A directed graph is made. The no. of trips are added as edge attributes. The circular layout is used this time to define the positions of the nodes. 

In [35]:
# making the graph/network
G = nx.from_pandas_edgelist(df_filtered, source='START*', target='STOP*', 
                            create_using=nx.DiGraph())

In [36]:
# making the edge attributes dataframe
df_edge = df_filtered.groupby(['START*', 'STOP*'], as_index=False)['MILES*'].count()

In [37]:
# adding the trip_loc column
trip_loc = [tuple([df_edge.loc[i]['START*'], df_edge.loc[i]['STOP*']]) for i in range(len(df_edge))]

df_edge['trip_loc'] = trip_loc

In [38]:
# loop to iterate over the edges
for i in range(len(df_edge)):
    
    edge = df_edge.iloc[i]['trip_loc']                   # extracting the edge
    d = {'Trips':df_edge.iloc[i]['MILES*']}              # dictionary to store the count of trips for that edge
    G.edges()[edge].update(d)                            # adding the attribute

In [30]:
# defining the position of the nodes
pos = nx.circular_layout(G)

# adding the position in the form of a dictionary to the nodes
for node in G.nodes:
    G.nodes[node]['pos'] = list(pos[node])

In [31]:
# Make a node trace

traceRecode = []                    # list to store all the traces

# initialise a node trace
node_trace = go.Scatter(x=[], y=[], hovertext=[], mode='markers', hoverinfo="text", 
                        marker=dict(showscale=True, reversescale=True,
                                    color=[], size=5, colorbar=dict(thickness=10, title='No. of unique locations travelled to or from',
                                                                    xanchor='left', titleside='right'),
                                    colorscale="rdylbu"))

# adding the coordinate position of the nodes
for node in G.nodes():
    x, y = G.nodes()[node]['pos']
    hovertext = node
    node_trace['x'] += tuple([x])
    node_trace['y'] += tuple([y])
    node_trace['hovertext'] += tuple([hovertext])          # add the hovertext (name of the location)

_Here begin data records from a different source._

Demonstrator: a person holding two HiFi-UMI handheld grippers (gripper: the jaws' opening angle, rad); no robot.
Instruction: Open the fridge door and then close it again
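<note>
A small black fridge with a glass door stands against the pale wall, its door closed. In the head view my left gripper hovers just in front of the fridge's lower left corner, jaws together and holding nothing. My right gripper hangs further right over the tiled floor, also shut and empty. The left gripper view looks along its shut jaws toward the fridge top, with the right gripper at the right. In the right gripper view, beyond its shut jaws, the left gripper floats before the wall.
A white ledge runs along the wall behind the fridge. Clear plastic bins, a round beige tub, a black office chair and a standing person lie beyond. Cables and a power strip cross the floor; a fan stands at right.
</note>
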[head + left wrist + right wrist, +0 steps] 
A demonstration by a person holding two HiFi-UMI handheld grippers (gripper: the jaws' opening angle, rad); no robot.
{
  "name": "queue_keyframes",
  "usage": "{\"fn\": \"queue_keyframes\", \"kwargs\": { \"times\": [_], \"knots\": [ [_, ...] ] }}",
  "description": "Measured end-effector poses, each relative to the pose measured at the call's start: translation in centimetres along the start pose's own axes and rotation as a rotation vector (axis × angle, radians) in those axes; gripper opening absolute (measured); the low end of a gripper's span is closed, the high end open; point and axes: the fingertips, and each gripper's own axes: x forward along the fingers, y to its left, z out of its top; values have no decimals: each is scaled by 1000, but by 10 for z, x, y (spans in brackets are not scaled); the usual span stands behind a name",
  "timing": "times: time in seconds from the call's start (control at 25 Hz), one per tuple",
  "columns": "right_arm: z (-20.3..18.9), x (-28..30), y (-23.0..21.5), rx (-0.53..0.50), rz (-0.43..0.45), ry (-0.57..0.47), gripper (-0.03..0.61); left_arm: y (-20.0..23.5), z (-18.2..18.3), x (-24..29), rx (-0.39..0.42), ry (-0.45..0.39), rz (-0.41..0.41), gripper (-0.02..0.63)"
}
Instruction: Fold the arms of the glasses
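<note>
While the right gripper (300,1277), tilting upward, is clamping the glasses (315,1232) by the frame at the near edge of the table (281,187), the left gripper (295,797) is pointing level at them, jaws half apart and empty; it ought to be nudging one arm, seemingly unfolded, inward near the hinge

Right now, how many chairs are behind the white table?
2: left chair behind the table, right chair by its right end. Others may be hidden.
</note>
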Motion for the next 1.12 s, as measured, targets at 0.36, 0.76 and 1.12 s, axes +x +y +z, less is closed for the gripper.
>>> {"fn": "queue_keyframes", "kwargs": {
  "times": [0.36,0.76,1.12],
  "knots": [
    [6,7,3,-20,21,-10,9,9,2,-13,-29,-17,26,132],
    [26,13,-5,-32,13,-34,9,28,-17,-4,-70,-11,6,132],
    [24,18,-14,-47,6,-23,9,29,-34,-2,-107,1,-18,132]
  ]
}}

# specify the color of the node
for node, adjacencies in enumerate(G.adjacency()):
    try:
        node_trace['marker']['color']+=tuple([len(adjacencies[1])])
    except:
        pass
    
traceRecode.append(node_trace)                     # adding the node trace

In this case, the width of the edges is constant.

In [32]:
# Make an edge trace

for edge in G.edges:
    x0, y0 = G.nodes()[edge[0]]['pos']
    x1, y1 = G.nodes()[edge[1]]['pos']
    
    trace = go.Scatter(x=tuple([x0, x1, None]), y=tuple([y0, y1, None]),    # defining the edge trace
                       mode='lines',
                       line=dict(width=0.5,color='Blue'))
    traceRecode.append(trace)                         # adding the edge trace

In [33]:
figure = {
    "data": traceRecode,
    "layout": go.Layout(title='Network of Trips for most frequent start locations', showlegend=False, hovermode='closest')}

In [39]:
go.FigureWidget(figure)

FigureWidget({
    'data': [{'hoverinfo': 'text',
              'hovertext': [Cary, Morrisville, Midtown, East…

This plot shows which places are travelled to or from each location. Whitebridge, Midtown and Cary can be considered to be the most frequent location/junction for the rider.